* [Instructions to follow]: Each line of the data below must be reproduced without any change.

* [Information shown]:

━━━

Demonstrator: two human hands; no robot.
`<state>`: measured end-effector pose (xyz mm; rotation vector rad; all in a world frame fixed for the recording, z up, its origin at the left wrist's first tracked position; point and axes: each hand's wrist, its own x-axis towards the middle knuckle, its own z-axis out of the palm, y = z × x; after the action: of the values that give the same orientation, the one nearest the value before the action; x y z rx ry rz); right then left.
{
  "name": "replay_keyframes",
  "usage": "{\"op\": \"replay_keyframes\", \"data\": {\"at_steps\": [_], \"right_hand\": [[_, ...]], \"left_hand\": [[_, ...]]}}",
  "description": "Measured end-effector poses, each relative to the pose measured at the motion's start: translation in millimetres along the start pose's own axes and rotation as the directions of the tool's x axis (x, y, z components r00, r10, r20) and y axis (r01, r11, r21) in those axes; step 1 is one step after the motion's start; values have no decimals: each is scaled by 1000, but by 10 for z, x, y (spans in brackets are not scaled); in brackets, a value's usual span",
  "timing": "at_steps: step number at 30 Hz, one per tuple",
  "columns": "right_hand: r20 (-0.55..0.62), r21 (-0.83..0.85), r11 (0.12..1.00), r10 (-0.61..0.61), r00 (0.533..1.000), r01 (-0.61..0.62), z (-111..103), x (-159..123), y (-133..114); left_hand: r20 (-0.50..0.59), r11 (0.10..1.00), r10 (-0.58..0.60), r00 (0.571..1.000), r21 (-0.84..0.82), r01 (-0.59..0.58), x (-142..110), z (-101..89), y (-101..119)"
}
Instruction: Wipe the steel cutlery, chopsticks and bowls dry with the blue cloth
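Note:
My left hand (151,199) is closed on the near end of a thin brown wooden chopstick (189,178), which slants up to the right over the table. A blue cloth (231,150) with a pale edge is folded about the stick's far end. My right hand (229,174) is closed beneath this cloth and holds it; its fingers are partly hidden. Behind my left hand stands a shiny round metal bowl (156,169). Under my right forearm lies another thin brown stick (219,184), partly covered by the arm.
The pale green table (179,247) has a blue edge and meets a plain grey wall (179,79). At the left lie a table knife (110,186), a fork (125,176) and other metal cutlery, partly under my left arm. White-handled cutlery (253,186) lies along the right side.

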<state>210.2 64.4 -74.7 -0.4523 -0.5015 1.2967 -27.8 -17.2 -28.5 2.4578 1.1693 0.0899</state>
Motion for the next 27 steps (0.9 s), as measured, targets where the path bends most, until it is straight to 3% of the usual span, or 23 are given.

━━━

* [Exercise answer]:
Demonstrator: two human hands; no robot.
`<state>`: measured end-effector pose (xyz mm; rotation vector rad; all in a world frame fixed for the recording, z up, its origin at the left wrist's first tracked position; point and axes: each hand's wrist, its own x-axis towards the middle knuckle, its own z-axis out of the palm, y = z × x; after the action: of the values that give the same orientation, the one nearest the value before the action; x y z rx ry rz); right then left.
{
  "name": "replay_keyframes",
  "usage": "{\"op\": \"replay_keyframes\", \"data\": {\"at_steps\": [_], \"right_hand\": [[_, ...]], \"left_hand\": [[_, ...]]}}",
  "description": "Measured end-effector poses, each relative to the pose measured at the motion's start: translation in millimetres along the start pose's own axes and rotation as the directions of the tool's x axis (x, y, z components r00, r10, r20) and y axis (r01, r11, r21) in those axes; step 1 is one step after the motion's start; values have no decimals: each is scaled by 1000, but by 10 for z, x, y (spans in brackets are not scaled); in brackets, a value's usual span",
  "timing": "at_steps: step number at 30 Hz, one per tuple",
  "columns": "right_hand: r20 (-0.55..0.62), r21 (-0.83..0.85), r11 (0.12..1.00), r10 (-0.61..0.61), r00 (0.533..1.000), r01 (-0.61..0.62), z (-111..103), x (-159..123), y (-133..114); left_hand: r20 (-0.50..0.59), r11 (0.10..1.00), r10 (-0.58..0.60), r00 (0.571..1.000), r21 (-0.84..0.82), r01 (-0.59..0.58), x (-142..110), z (-101..89), y (-101..119)"
}
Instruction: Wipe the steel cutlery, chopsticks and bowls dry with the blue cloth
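Note:
My left hand (151,199) is closed on the near end of a thin brown wooden chopstick (189,178), which slants up to the right over the table. A blue cloth (231,150) with a pale edge is folded about the stick's far end. My right hand (229,174) is closed beneath this cloth and holds it; its fingers are partly hidden. Behind my left hand stands a shiny round metal bowl (156,169). Under my right forearm lies another thin brown stick (219,184), partly covered by the arm.
The pale green table (179,247) has a blue edge and meets a plain grey wall (179,79). At the left lie a table knife (110,186), a fork (125,176) and other metal cutlery, partly under my left arm. White-handled cutlery (253,186) lies along the right side.
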
<state>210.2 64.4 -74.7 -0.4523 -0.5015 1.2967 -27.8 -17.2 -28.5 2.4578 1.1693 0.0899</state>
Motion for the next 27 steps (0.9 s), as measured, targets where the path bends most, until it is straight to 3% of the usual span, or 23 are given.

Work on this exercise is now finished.